I don't think anyone really had the 'just search' attitude albeit for perhaps one post. Everyone that posted offered some sort of suggestion besides you.


----------



## amolitor (Dec 6, 2013)

It's not just this thread, it's dragged out regularly. People posting silly lmgtfy links and so on. Search for "lmgtfy" using the much vaunted search function, for instance!

But you are quite right, I did not propose any books.

*The Photographer's Eye*, Szarkowski
*The History of Photography*, Newhall

are two classics everyone should own and look at from time to time. They will teach you nothing directly, but will teach you a great deal indirectly.


----------



## Juga (Dec 6, 2013)

amolitor said:


> It's not just this thread, it's dragged out regularly. People posting silly lmgtfy links and so on. Search for "lmgtfy" using the much vaunted search function, for instance!
> 
> But you are quite right, I did not propose any books.
> 
> ...



I understand where you are coming from. I have been on here long enough now to see the common theme and attitude of the forum. Live and let live but it isn't a bad thing to help someone learn a function they previously had no idea about.


----------



## shefjr (Dec 6, 2013)

I actually did that search. It is used a lot! 3 of the first 8 were mods. 
I guess if there are people who respond in that manor and you don't like it you should use the "ignore" feature on the forum. It's the internet and there is no control over those who have done and those who will do. By ignoring people, it will take away the concern of "really really disliking" someones attitude.


----------



## nmoody (Dec 6, 2013)

They have already been mentioned but I wanted to express how much these ones specifically helped me.

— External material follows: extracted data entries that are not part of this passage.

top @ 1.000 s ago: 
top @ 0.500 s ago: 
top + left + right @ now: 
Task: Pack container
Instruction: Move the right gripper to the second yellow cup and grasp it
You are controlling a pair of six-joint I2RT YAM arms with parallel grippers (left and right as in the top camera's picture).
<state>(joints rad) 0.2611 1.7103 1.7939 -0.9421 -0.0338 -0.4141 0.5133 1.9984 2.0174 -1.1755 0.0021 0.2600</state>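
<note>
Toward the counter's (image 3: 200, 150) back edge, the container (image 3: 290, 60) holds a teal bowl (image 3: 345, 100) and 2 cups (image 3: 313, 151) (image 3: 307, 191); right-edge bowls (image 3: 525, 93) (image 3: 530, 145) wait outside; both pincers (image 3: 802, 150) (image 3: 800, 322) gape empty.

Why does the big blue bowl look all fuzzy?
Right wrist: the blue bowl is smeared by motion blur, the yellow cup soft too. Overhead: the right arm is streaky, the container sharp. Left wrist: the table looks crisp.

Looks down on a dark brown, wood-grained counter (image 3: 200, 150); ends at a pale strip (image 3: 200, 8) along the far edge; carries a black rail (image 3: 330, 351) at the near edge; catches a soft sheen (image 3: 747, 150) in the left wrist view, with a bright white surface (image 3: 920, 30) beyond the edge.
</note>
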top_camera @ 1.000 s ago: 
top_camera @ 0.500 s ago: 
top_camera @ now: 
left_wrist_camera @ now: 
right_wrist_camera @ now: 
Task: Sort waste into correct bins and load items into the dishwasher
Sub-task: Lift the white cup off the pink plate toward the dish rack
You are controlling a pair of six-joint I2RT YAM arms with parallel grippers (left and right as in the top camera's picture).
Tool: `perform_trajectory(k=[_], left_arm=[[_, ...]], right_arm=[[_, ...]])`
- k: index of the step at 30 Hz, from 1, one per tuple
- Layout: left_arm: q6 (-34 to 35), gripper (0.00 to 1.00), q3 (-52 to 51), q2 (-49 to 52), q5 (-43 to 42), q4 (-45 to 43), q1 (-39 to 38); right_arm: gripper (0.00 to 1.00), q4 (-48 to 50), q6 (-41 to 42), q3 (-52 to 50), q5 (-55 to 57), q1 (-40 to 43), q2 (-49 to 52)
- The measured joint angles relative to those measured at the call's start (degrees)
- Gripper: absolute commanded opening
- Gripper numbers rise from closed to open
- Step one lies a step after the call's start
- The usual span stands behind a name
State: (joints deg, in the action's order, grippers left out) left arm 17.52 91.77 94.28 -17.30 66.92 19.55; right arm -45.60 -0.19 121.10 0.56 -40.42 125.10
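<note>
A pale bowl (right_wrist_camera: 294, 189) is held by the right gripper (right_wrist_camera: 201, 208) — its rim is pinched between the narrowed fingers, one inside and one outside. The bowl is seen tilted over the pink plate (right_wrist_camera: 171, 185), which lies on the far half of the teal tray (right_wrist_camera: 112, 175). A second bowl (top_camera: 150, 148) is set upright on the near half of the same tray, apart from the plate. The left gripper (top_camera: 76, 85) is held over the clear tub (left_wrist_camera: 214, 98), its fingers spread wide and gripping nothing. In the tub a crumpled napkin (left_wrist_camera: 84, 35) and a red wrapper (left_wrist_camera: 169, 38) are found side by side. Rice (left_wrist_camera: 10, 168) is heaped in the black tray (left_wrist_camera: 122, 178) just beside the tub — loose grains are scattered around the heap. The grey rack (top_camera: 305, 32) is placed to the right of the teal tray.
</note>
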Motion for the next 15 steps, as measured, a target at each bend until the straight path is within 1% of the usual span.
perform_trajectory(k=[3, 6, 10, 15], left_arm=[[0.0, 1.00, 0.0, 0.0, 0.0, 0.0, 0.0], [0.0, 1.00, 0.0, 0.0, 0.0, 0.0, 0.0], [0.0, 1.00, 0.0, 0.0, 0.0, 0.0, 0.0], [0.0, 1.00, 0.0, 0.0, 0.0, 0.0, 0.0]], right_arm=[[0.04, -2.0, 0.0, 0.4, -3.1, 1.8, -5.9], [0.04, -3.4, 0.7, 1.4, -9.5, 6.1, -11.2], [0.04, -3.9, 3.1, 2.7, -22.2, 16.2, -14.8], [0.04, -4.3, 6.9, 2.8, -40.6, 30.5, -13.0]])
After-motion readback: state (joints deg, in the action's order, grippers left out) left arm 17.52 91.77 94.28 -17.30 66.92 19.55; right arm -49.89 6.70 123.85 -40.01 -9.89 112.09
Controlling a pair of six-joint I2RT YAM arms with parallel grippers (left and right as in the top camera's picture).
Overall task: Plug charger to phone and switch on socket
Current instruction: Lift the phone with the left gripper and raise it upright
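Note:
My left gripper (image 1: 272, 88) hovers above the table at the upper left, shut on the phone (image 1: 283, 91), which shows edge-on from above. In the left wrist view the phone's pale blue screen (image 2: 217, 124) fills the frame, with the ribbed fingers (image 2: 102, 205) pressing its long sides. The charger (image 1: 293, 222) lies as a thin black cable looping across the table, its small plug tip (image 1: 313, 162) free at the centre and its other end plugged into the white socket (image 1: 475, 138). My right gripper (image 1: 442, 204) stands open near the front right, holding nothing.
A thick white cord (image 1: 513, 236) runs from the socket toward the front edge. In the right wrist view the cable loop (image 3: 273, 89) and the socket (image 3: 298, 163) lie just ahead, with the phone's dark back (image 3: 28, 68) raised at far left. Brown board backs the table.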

Digital Photography 1,2,3,4 by Scott Kelby - This is great all around photography information that will give you an excellent base and help you figure out what you need to move onto next. They are very easy to read and understand and the humor he adds to the book keeps things interesting.

Understanding Exposure by Bryan Peterson - Because exposure is so important to understand and is sometimes very hard to grasp at beginning this books is very important. It really helps you know exposure inside and out, not just fundamentally acknowledge the basics while they move onto another topic.


----------



## coastalconn (Dec 6, 2013)

I always recomend my friends ebook.. digital guide to stunning photography by Tony Northrup.. its like 10 bucks on amazon for tablets and ereaders.. when you buy it, you buy into a community on Facebook and a website.. check it out..


----------



## TheFantasticG (Dec 6, 2013)

amolitor said:


> I really really dislike this "you could just search' attitude. You can always "just search", you can always just go to the library. Telling people to just do that is to negate the point of the forum. What are YOU doing here? Are YOU here mainly to berate people for not searching, or what?  This is a FORUM. We discuss things. A new thread allows new information to be mentioned, it allows a discussion to occur, it allows nuanced and specific answers to be developed. That's kind of the point. Yes, I know some people think a forum is mainly for swapping in-jokes with imaginary friends, and far be it to prevent you from doing that. It's not the only thing. Go swap some in-jokes, and let other people discuss photography and related topics in this, The Photo Forum.  Thanks!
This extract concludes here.